RSS, Atom, JSON Feed
As I discussed in a recent post, RSS is an essential building block for the upcoming Rogue Scholar Scholarly Blog Archive. RSS makes it easy to import blog posts (both metadata and content) automatically and is supported by all blogging platforms. This kind of automation is critical to keep the costs of running the Rogue Scholar low, allowing it to scale to cover a substantial number of science blog posts, and hopefully becoming an important Open Science resource.
But there are also challenges with using RSS:
- RSS is not a single standard but comes in multiple flavors: multiple versions of RSS, Atom, and the newer JSON Feed. Most libraries for consuming RSS (e.g. the Python feedparser) can handle RSS and Atom, and fewer tools (e.g. the Python feeder) also support the newer JSON Feed.
- The Rogue Scholar will use the InvenioRDM open source platform, which uses OpenSearch to index content and metadata. OpenSearch – just like Elasticsearch on which it is based – works with JSON. Indexing and archiving science blogs therefore should first convert RSS and Atom feeds onto JSON, and JSON Feed, which has been mapped from RSS and Atom, is the obvious choice.
- Some blogs prefer to only publish summaries in their RSS feeds, there have been many discussions on this topic over the years. It would complicate the operation of the Rogue Scholar if full-text content has to retrieved by other means, and archiving full-text content is the primary goal for the Rogue Scholar. The Rogue Scholar needs one feed that provides the full-text content, it doesn't have to be the default blog feed.
- Blogs, in particular personal blogs, may publish content that is out of the scope of the main science topics of the blog. Occasional out-of-scope posts, e.g. talking about major events such as job changes, sickness, or travel, are probably ok, and add a personal note. If this is frequently the case, and this has come up twice in initial Rogue Scholar discussions, it probably makes sense to provide a filtered RSS feed (e.g. using tags) with only a subset of posts.
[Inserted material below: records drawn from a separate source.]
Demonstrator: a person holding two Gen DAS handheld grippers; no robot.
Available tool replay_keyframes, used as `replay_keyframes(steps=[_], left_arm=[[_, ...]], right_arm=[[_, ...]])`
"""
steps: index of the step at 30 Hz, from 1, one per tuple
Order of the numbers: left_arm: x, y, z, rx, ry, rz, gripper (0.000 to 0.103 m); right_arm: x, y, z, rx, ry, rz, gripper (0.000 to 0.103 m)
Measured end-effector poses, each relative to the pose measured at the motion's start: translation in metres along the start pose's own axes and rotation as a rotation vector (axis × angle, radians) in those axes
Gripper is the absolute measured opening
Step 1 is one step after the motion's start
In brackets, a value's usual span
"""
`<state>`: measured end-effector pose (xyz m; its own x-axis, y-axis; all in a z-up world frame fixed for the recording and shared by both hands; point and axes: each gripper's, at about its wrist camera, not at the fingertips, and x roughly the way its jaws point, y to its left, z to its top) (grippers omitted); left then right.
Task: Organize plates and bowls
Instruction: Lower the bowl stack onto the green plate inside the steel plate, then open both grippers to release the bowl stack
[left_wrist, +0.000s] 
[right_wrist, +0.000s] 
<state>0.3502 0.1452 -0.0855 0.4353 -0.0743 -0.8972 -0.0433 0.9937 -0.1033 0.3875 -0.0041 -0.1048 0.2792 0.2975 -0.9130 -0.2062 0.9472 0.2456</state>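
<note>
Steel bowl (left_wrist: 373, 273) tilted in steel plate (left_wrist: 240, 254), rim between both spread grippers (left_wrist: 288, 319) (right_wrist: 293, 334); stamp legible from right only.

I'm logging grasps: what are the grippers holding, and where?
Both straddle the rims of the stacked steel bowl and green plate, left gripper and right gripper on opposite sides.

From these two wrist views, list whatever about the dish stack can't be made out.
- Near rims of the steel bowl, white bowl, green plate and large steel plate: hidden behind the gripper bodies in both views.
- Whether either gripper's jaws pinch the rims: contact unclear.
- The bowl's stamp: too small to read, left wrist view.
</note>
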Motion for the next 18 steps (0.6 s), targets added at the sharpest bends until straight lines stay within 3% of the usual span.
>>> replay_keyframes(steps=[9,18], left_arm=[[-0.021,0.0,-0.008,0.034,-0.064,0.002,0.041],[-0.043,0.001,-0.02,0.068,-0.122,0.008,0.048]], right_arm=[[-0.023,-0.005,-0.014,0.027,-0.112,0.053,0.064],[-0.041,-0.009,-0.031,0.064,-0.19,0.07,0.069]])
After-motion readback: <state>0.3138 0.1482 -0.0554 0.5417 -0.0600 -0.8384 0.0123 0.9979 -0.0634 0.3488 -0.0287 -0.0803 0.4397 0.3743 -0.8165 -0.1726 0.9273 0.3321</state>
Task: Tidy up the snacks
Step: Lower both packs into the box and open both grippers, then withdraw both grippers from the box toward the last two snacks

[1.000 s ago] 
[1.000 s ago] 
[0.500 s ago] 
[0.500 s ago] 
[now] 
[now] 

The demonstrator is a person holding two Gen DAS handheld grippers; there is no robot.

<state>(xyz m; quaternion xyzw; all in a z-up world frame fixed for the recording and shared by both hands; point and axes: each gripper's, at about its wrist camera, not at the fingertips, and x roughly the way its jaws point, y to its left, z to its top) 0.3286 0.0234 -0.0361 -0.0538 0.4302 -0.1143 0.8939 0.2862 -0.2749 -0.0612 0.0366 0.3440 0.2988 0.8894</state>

- Describing a blog and associated metadata (e.g. name, feed URL, language, license, contact) is not something that easily maps how InvenioRDM is modeled. The obvious choice would be communities, but they can also be seen as a higher level of aggregation, e.g. all blog posts about biodiversity independent of the blog source. For now I will work with communities and enhance the InvenioRDM functionality where it also makes sense for other InvenioRDM use cases, of course coordinating with the InvenioRDM community.
Two weeks ago I opened up the waitlist for the Rogue Scholar, and I am happy with the feedback I have received so far: sixteen submissions and a number of encouraging discussions. Consider adding your science blog to the waitlist, or learn more at the Rogue Scholar website. If you have questions, post them in the comments or join the Discord channel (renamed from Front Matter to Rogue Scholar).
It has not escaped our notice that the specific use of RSS we have postulated immediately suggests a possible mechanism for the archiving and DOI registration of other scholarly content.